Problem to solve - Pick out all lines of the entries that include the word "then" and copy them.

*** Records shown ***

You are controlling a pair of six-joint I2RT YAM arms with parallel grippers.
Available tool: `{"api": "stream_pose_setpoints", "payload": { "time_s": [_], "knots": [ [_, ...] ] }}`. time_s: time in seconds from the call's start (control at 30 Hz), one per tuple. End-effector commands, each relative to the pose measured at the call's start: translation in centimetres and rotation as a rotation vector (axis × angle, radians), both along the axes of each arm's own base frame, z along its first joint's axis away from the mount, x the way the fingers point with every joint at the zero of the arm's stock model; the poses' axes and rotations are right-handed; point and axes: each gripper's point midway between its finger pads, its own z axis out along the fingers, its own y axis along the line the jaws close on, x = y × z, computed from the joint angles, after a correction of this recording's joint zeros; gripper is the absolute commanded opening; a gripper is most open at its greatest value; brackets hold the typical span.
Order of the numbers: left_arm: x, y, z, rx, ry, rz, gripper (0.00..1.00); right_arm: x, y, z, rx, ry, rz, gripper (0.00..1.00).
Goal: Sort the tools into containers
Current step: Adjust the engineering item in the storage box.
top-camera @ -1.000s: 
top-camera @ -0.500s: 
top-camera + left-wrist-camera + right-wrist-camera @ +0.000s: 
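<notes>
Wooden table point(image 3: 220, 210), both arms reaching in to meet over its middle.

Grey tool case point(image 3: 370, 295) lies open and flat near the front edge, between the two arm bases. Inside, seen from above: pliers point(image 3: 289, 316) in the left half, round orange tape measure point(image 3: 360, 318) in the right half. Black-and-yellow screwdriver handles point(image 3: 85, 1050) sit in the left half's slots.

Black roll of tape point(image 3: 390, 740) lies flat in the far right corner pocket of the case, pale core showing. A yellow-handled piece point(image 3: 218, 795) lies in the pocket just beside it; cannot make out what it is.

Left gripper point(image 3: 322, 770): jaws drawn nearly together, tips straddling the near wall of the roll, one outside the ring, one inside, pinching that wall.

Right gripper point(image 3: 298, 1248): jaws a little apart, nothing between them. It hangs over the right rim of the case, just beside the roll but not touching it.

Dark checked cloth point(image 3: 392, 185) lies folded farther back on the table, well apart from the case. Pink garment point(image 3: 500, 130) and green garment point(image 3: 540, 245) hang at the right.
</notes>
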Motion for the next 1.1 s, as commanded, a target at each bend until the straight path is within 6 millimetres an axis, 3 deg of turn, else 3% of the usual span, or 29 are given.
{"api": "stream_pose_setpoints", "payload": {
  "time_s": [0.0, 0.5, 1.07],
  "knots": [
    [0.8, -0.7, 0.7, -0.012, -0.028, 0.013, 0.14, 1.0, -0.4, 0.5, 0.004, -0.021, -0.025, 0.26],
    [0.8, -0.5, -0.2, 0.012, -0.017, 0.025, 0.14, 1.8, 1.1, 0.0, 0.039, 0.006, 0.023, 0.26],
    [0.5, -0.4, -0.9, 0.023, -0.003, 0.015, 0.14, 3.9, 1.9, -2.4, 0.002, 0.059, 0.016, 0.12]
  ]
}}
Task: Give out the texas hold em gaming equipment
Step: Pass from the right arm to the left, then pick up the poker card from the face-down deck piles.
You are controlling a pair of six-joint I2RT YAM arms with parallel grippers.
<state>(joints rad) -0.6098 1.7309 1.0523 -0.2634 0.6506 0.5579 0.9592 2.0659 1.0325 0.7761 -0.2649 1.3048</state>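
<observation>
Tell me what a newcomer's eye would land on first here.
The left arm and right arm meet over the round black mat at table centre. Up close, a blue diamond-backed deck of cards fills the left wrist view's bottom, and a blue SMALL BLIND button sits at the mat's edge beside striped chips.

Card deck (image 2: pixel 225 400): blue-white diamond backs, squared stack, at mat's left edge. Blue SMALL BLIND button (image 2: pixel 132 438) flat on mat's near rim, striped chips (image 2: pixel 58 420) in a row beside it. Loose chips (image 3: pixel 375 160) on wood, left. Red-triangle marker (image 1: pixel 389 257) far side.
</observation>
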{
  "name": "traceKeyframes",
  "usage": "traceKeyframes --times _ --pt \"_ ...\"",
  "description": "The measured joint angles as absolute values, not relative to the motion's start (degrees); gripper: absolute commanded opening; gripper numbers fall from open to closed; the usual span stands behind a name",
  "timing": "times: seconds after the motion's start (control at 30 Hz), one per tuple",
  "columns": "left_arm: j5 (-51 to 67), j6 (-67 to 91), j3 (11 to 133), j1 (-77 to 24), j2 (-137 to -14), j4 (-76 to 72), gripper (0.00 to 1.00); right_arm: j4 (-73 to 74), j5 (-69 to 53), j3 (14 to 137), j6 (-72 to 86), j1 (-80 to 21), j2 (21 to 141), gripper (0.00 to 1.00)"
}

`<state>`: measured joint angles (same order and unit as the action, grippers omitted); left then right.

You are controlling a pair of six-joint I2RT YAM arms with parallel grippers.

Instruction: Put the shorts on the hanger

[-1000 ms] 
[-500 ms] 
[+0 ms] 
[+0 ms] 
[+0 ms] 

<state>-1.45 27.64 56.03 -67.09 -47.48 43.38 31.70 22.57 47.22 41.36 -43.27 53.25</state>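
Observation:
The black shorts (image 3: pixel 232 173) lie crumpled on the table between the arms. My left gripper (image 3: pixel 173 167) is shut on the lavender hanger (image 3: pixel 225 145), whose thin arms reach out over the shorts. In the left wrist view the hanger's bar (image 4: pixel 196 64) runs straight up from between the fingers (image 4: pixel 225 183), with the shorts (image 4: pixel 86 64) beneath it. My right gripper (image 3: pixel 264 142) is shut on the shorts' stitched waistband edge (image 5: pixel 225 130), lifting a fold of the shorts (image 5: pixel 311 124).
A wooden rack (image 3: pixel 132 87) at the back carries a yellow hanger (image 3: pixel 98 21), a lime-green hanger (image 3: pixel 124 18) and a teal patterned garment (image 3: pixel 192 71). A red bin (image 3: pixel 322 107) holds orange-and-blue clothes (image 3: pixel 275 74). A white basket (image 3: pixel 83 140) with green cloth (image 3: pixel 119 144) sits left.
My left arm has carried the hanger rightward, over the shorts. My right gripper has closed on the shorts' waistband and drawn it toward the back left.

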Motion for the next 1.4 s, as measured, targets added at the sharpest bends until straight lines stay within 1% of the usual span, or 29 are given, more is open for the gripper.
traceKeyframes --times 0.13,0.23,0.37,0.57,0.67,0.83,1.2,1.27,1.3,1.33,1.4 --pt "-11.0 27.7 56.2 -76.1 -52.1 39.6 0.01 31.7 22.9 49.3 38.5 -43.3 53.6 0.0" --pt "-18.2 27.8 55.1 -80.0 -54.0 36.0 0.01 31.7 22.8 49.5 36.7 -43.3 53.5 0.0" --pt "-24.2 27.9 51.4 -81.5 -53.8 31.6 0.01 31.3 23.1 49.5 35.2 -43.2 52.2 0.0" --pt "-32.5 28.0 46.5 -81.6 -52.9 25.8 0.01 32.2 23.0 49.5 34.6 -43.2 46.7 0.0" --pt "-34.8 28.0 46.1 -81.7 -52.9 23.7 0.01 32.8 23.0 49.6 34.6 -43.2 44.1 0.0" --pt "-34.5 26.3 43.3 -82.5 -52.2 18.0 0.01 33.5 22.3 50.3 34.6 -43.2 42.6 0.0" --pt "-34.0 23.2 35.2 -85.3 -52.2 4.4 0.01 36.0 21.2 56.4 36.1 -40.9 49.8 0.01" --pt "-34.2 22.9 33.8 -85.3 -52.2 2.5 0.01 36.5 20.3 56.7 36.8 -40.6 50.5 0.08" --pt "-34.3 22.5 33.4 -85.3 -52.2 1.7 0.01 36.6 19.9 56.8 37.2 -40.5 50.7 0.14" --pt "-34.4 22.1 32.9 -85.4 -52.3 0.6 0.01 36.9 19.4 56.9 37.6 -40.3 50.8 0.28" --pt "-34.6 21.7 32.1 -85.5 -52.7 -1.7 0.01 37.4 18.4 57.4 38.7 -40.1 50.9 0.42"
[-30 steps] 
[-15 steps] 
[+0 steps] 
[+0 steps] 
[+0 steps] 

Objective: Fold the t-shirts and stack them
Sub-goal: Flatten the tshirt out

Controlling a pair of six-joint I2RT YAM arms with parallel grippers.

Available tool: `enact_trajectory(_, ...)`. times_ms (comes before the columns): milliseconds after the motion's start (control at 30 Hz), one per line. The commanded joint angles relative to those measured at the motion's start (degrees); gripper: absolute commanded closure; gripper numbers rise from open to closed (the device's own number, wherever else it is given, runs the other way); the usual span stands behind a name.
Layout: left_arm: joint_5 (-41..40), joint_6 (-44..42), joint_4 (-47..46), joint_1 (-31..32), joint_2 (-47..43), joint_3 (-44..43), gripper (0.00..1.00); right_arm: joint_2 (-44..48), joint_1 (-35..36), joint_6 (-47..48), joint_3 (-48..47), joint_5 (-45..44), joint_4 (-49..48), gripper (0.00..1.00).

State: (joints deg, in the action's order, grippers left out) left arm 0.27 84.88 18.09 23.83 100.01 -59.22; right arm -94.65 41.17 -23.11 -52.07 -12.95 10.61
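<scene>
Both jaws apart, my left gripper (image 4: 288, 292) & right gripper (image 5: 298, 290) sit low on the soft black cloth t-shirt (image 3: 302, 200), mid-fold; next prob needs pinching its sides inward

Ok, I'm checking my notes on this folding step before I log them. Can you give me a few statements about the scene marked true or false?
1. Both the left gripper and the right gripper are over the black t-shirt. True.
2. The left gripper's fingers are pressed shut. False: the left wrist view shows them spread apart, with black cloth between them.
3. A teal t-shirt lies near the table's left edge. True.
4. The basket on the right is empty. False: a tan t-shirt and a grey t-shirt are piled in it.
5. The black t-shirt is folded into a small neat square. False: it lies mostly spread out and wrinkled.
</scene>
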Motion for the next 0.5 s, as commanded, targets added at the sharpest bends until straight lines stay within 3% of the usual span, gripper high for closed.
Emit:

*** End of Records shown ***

Exercise result -
Step: Pass from the right arm to the left, then pick up the poker card from the face-down deck piles.
`<state>`: measured joint angles (same order and unit as the action, grippers omitted); left then right.

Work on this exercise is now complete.